Start of Material provided
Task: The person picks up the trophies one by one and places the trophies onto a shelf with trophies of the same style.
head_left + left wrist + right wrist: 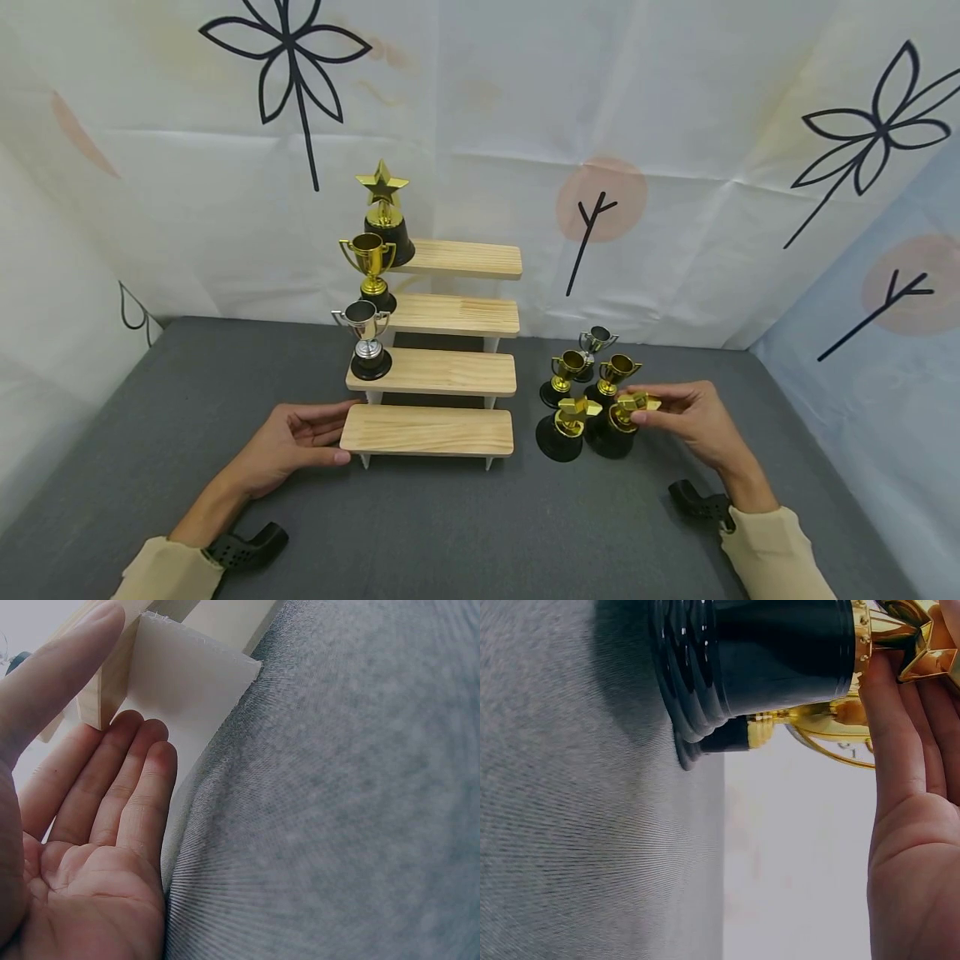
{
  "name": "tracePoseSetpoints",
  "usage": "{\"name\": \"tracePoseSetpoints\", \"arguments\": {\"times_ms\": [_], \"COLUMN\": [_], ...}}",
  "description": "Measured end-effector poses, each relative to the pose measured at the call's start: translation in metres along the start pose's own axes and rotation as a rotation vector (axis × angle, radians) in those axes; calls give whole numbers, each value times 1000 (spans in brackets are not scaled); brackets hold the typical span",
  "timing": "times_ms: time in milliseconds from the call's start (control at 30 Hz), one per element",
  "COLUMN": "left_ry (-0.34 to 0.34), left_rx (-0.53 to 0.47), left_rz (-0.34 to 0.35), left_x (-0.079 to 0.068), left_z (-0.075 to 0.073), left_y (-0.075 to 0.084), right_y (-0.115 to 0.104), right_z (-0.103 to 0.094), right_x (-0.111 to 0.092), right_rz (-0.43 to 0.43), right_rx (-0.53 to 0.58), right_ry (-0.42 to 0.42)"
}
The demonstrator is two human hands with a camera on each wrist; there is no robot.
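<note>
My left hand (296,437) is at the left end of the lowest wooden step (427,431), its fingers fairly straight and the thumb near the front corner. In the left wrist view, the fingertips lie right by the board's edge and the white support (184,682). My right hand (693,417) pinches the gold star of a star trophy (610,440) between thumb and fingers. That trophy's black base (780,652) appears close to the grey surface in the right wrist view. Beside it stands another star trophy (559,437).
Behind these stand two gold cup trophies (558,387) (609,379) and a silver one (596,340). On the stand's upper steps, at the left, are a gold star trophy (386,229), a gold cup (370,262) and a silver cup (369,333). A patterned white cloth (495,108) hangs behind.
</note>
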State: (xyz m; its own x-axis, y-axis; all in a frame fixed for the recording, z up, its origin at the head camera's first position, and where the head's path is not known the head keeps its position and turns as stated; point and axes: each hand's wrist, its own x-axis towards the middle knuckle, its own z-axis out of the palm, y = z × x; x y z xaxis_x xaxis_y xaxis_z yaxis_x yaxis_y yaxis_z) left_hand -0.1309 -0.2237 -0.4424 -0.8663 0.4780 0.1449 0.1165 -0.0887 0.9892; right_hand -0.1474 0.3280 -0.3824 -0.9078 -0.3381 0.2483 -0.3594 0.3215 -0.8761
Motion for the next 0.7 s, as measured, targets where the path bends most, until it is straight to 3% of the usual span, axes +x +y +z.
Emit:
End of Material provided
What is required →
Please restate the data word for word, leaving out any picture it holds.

Solution for this problem →
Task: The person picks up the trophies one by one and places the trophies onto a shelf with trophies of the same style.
head_left + left wrist + right wrist: 
{
  "name": "tracePoseSetpoints",
  "usage": "{\"name\": \"tracePoseSetpoints\", \"arguments\": {\"times_ms\": [_], \"COLUMN\": [_], ...}}",
  "description": "Measured end-effector poses, each relative to the pose measured at the call's start: translation in metres along the start pose's own axes and rotation as a rotation vector (axis × angle, radians) in those axes; calls give whole numbers, each value times 1000 (spans in brackets are not scaled); brackets hold the typical span",
  "timing": "times_ms: time in milliseconds from the call's start (control at 30 Hz), one per element",
  "COLUMN": "left_ry (-0.34 to 0.34), left_rx (-0.53 to 0.47), left_rz (-0.34 to 0.35), left_x (-0.079 to 0.068), left_z (-0.075 to 0.073), left_y (-0.075 to 0.084), right_y (-0.115 to 0.104), right_z (-0.103 to 0.094), right_x (-0.111 to 0.092), right_rz (-0.43 to 0.43), right_rx (-0.53 to 0.58), right_ry (-0.42 to 0.42)"
}
The demonstrator is two human hands with a camera on each wrist; there is no robot.
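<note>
My left hand (296,437) is at the left end of the lowest wooden step (427,431), its fingers fairly straight and the thumb near the front corner. In the left wrist view, the fingertips lie right by the board's edge and the white support (184,682). My right hand (693,417) pinches the gold star of a star trophy (610,440) between thumb and fingers. That trophy's black base (780,652) appears close to the grey surface in the right wrist view. Beside it stands another star trophy (559,437).
Behind these stand two gold cup trophies (558,387) (609,379) and a silver one (596,340). On the stand's upper steps, at the left, are a gold star trophy (386,229), a gold cup (370,262) and a silver cup (369,333). A patterned white cloth (495,108) hangs behind.
</note>
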State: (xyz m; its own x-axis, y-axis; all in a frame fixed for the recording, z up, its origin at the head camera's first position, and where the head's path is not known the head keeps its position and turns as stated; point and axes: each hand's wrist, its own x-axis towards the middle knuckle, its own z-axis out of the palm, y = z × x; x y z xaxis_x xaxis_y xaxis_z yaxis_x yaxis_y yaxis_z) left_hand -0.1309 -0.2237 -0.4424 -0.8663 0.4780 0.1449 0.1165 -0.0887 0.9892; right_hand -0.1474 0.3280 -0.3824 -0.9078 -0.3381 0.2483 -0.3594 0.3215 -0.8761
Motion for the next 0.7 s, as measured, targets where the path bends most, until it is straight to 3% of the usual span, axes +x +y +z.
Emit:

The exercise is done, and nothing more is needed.